▶ _Aim of the exercise_
The whole listing is to be given again without alteration, except that its pictures are dropped.

▶ _Input data_

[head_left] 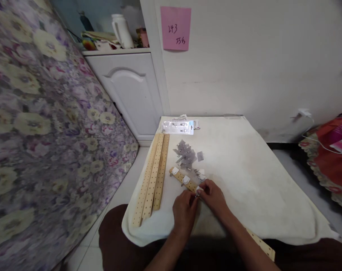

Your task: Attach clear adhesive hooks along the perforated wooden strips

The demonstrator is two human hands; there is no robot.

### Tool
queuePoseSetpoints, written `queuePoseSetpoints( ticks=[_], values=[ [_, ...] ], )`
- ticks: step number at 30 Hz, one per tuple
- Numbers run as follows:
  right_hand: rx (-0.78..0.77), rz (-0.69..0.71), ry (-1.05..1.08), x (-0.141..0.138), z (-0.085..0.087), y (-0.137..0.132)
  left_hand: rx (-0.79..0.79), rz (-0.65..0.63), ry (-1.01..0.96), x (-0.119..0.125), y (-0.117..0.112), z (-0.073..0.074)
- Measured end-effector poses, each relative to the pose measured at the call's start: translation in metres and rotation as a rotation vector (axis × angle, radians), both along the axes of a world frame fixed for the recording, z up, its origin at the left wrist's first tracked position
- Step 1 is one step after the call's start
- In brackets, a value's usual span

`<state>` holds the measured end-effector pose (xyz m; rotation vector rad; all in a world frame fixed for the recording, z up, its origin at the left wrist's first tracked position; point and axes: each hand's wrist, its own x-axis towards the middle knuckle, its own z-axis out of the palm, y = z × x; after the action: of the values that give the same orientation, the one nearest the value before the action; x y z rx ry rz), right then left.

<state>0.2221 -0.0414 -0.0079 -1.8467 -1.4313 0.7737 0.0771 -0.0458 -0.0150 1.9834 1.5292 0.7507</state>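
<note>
A narrow wooden strip with rows of holes (191, 185) lies slantwise on the cloth. Small white tags with shiny metal bits sit along it, one near its far end (175, 171) and another (186, 180) closer in. My right hand (214, 197) is closed, thumb and finger pinching a white tag (199, 190) at the strip. Opposite it, my left hand (184, 210) is closed too, fingertips meeting at the same spot. What the left fingertips hold is hidden. Beyond the hands lie more white tags with metal bits (200, 174).
Several long perforated wooden strips (152, 177) lie on the left of the cloth-covered table (244, 162). A heap of small grey plastic bags (185, 155) and a clear package (177, 127) are farther back. Another strip end (261, 244) shows past my right forearm.
</note>
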Motion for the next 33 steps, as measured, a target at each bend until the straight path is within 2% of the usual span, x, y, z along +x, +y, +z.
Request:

▶ _Task response_
[head_left] 

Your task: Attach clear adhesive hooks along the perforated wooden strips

The demonstrator is two human hands; there is no robot.

### Tool
queuePoseSetpoints, written `queuePoseSetpoints( ticks=[_], values=[ [_, ...] ], )`
- ticks: step number at 30 Hz, one per tuple
- Numbers run as follows:
  right_hand: rx (-0.78..0.77), rz (-0.69..0.71), ry (-1.05..1.08), x (-0.141..0.138), z (-0.085..0.087), y (-0.137..0.132)
  left_hand: rx (-0.79..0.79), rz (-0.65..0.63), ry (-1.01..0.96), x (-0.119..0.125), y (-0.117..0.112), z (-0.073..0.074)
- Measured end-effector poses, each relative to the pose measured at the call's start: translation in metres and rotation as a rotation vector (axis × angle, radians), both along the axes of a world frame fixed for the recording, z up, its origin at the left wrist's first tracked position
- Step 1 is one step after the call's start
- In brackets, a value's usual span

`<state>` holds the measured end-effector pose (xyz m; rotation vector rad; all in a world frame fixed for the recording, z up, its origin at the left wrist's first tracked position; point and axes: each hand's wrist, its own x-axis towards the middle knuckle, its own z-axis out of the palm, y = z × x; after the action: of the values that give the same orientation, the one nearest the value before the action; x y z rx ry rz), right then left.

<state>0.2221 -0.0414 -0.0079 -1.8467 -1.4313 0.7737 0.0771 -0.0458 -0.0150 1.9834 1.5292 0.7507</state>
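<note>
A narrow wooden strip with rows of holes (191, 185) lies slantwise on the cloth. Small white tags with shiny metal bits sit along it, one near its far end (175, 171) and another (186, 180) closer in. My right hand (214, 197) is closed, thumb and finger pinching a white tag (199, 190) at the strip. Opposite it, my left hand (184, 210) is closed too, fingertips meeting at the same spot. What the left fingertips hold is hidden. Beyond the hands lie more white tags with metal bits (200, 174).
Several long perforated wooden strips (152, 177) lie on the left of the cloth-covered table (244, 162). A heap of small grey plastic bags (185, 155) and a clear package (177, 127) are farther back. Another strip end (261, 244) shows past my right forearm.
</note>
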Motion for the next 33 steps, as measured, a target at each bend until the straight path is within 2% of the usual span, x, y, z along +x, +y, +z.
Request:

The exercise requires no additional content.